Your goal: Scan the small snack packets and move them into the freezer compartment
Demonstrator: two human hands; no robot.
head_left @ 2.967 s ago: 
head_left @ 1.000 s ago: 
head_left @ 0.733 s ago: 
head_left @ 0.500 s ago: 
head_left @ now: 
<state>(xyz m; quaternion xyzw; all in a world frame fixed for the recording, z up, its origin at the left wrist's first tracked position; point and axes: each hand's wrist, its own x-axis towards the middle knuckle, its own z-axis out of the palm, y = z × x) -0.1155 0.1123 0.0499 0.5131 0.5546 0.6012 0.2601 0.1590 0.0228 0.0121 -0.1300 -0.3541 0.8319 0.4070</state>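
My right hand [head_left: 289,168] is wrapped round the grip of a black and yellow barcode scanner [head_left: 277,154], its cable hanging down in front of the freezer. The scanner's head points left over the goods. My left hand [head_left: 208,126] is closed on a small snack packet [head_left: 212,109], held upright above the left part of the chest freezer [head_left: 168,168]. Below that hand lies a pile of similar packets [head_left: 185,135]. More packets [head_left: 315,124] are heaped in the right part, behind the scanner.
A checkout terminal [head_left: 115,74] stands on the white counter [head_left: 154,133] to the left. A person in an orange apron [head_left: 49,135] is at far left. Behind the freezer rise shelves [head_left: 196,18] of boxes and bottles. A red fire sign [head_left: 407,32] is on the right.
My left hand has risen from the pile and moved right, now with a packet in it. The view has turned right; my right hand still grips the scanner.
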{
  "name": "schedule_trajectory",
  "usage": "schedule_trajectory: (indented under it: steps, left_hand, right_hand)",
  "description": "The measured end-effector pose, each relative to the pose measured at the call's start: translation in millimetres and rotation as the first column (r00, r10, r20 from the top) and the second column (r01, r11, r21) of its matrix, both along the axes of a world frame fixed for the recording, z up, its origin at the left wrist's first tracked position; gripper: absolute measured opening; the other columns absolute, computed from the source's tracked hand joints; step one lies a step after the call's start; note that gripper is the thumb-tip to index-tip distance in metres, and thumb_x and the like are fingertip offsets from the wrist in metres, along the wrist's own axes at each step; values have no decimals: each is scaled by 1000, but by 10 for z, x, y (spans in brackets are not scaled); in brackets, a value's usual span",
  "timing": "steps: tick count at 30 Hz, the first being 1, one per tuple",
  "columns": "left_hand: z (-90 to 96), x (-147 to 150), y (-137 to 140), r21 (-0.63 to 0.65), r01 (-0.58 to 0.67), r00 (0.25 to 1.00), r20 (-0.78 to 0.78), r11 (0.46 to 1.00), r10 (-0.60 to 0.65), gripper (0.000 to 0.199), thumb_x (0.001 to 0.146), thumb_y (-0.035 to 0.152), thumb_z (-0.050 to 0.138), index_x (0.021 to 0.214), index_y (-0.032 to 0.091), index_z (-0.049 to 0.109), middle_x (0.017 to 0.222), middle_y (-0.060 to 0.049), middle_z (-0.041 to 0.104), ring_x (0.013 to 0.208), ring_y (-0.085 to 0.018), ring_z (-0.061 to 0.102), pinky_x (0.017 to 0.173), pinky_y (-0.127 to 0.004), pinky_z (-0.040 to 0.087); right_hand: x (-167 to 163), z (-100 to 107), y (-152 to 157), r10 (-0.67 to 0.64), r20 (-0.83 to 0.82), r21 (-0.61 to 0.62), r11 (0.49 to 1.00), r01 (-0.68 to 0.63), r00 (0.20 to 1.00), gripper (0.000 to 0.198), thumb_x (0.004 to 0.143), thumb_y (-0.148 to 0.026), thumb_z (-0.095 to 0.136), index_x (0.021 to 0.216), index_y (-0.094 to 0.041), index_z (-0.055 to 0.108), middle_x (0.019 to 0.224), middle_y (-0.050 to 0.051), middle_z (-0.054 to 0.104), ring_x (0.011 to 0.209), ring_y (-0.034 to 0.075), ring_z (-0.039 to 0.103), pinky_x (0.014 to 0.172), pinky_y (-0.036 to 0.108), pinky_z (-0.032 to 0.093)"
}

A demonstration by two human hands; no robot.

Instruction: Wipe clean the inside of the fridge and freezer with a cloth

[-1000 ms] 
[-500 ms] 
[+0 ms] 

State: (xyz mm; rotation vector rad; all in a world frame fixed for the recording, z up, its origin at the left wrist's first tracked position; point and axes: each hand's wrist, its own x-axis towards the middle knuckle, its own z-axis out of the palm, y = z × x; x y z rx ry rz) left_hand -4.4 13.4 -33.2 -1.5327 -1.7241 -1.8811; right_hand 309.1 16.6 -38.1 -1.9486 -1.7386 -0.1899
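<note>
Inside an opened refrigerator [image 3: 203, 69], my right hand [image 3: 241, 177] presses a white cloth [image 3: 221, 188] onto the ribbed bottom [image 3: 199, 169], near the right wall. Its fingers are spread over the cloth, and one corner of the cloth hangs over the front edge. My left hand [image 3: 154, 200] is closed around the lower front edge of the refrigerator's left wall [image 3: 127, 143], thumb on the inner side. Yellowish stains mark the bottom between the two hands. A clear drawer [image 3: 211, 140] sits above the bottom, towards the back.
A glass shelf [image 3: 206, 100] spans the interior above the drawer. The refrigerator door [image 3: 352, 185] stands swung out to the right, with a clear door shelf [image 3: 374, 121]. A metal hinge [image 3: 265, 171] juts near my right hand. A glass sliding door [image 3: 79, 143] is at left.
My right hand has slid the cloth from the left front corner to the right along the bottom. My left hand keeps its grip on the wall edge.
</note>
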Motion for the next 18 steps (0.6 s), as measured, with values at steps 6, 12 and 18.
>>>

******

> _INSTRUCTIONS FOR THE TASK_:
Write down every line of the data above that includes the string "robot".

> _ANSWER SPACE_:
Demonstrator: two human hands; no robot.
A demonstration by two human hands; no robot.

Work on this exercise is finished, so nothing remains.